= Beginning of Section =
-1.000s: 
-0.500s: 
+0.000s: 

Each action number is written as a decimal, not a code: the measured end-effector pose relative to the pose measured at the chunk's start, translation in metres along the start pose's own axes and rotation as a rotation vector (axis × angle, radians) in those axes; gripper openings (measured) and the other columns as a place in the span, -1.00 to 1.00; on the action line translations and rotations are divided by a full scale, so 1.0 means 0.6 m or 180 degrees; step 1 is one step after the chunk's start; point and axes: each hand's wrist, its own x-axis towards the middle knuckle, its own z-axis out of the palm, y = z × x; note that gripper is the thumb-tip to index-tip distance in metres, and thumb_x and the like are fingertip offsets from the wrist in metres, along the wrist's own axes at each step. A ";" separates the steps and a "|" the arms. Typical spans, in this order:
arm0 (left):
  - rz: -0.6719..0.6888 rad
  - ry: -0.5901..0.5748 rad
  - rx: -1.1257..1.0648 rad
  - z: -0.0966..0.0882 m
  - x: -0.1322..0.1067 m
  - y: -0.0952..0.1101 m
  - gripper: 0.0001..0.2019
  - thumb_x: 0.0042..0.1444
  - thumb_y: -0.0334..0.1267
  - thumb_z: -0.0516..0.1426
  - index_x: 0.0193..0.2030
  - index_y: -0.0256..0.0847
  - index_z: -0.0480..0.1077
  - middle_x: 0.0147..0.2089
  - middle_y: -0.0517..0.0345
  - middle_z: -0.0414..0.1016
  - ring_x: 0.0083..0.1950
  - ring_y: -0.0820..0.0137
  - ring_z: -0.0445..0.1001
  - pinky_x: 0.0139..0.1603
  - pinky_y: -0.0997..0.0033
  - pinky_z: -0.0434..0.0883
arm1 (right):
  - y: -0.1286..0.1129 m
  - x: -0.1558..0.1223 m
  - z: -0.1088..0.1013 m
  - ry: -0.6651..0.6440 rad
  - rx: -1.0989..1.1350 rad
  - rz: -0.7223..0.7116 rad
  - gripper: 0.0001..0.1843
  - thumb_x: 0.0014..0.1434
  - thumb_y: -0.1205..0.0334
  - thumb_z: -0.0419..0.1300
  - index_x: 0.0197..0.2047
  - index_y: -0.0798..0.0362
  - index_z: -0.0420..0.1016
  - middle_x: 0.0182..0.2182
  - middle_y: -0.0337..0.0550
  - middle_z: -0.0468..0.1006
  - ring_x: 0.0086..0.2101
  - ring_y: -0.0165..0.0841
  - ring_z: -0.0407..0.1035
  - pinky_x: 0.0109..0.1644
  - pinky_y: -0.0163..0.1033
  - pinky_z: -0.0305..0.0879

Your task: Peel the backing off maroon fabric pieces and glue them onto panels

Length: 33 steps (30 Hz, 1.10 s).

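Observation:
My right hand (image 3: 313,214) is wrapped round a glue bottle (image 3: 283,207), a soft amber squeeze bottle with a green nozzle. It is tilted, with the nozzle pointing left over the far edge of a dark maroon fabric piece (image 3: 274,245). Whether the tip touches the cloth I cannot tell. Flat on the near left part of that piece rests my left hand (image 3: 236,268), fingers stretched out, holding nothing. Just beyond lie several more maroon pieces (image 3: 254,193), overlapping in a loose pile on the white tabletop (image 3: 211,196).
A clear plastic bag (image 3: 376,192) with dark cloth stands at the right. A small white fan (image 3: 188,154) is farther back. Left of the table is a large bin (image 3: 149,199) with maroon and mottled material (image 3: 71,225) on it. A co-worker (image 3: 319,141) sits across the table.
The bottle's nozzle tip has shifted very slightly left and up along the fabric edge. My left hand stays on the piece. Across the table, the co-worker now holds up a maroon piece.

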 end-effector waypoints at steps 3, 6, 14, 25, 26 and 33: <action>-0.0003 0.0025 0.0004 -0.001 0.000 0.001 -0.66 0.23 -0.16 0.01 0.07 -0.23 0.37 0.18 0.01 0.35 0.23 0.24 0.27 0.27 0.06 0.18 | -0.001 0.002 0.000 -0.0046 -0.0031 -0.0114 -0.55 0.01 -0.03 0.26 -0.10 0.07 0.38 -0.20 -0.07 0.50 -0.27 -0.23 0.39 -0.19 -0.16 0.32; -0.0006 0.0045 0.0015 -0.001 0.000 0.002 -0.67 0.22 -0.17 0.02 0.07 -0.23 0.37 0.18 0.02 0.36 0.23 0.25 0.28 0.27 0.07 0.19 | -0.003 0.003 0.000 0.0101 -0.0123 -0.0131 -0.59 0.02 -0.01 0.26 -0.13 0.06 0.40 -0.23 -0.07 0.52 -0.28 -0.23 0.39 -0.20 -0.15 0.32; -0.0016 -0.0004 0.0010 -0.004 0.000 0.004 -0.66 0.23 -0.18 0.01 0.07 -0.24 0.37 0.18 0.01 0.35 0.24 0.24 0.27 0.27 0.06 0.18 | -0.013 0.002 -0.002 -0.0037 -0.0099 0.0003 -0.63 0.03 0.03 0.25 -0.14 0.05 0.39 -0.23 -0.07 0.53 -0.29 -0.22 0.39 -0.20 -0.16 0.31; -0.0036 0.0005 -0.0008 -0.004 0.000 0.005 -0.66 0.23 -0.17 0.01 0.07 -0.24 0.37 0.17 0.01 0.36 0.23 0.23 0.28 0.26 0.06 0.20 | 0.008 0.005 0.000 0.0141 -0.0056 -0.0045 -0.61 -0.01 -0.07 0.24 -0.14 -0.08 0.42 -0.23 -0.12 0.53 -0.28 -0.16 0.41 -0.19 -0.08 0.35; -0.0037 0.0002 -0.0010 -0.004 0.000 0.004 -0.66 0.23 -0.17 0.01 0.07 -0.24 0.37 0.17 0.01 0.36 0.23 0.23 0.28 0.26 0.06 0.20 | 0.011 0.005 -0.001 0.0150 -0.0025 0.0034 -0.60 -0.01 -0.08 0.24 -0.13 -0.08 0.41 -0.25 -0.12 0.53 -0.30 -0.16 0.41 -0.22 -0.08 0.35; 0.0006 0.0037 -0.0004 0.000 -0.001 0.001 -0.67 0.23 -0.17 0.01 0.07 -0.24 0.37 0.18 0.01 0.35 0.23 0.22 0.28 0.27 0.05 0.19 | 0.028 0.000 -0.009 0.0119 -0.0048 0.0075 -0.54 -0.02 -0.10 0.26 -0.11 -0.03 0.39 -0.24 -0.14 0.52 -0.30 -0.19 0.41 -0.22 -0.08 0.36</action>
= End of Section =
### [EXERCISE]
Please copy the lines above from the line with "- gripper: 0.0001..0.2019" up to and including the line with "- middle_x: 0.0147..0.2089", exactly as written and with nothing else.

### [RESULT FOR THIS EXERCISE]
  - gripper: 0.0001..0.2019
  - thumb_x: 0.0042..0.1444
  - thumb_y: -0.0334..0.1267
  - thumb_z: -0.0516..0.1426
  - index_x: 0.0193..0.2030
  - index_y: -0.0256..0.0847
  - index_z: -0.0480..0.1077
  - middle_x: 0.0147..0.2089

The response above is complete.